▶ REQUIREMENT:
The listing below must be given again in full, exactly.
═══ AVAILABLE DATA ═══
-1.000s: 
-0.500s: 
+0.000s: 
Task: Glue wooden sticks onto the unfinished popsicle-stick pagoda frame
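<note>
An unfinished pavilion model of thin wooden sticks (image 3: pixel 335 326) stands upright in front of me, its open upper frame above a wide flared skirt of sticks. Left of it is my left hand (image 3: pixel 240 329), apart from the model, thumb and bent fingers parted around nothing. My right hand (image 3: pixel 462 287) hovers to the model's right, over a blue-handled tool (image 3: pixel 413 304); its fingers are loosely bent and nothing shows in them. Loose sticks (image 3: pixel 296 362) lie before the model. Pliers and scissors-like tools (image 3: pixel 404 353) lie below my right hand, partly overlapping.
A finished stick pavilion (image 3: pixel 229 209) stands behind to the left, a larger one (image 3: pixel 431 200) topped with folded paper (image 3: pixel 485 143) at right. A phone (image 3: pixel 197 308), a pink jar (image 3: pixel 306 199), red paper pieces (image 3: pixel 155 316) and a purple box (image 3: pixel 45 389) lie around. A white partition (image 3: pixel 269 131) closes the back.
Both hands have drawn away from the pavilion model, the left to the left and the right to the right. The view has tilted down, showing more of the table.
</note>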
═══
▶ TASK ANSWER:
-1.000s: 
-0.500s: 
+0.000s: 
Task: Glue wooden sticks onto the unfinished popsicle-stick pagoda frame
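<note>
An unfinished pavilion model of thin wooden sticks (image 3: pixel 335 326) stands upright in front of me, its open upper frame above a wide flared skirt of sticks. Left of it is my left hand (image 3: pixel 240 329), apart from the model, thumb and bent fingers parted around nothing. My right hand (image 3: pixel 462 287) hovers to the model's right, over a blue-handled tool (image 3: pixel 413 304); its fingers are loosely bent and nothing shows in them. Loose sticks (image 3: pixel 296 362) lie before the model. Pliers and scissors-like tools (image 3: pixel 404 353) lie below my right hand, partly overlapping.
A finished stick pavilion (image 3: pixel 229 209) stands behind to the left, a larger one (image 3: pixel 431 200) topped with folded paper (image 3: pixel 485 143) at right. A phone (image 3: pixel 197 308), a pink jar (image 3: pixel 306 199), red paper pieces (image 3: pixel 155 316) and a purple box (image 3: pixel 45 389) lie around. A white partition (image 3: pixel 269 131) closes the back.
Both hands have drawn away from the pavilion model, the left to the left and the right to the right. The view has tilted down, showing more of the table.
</note>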

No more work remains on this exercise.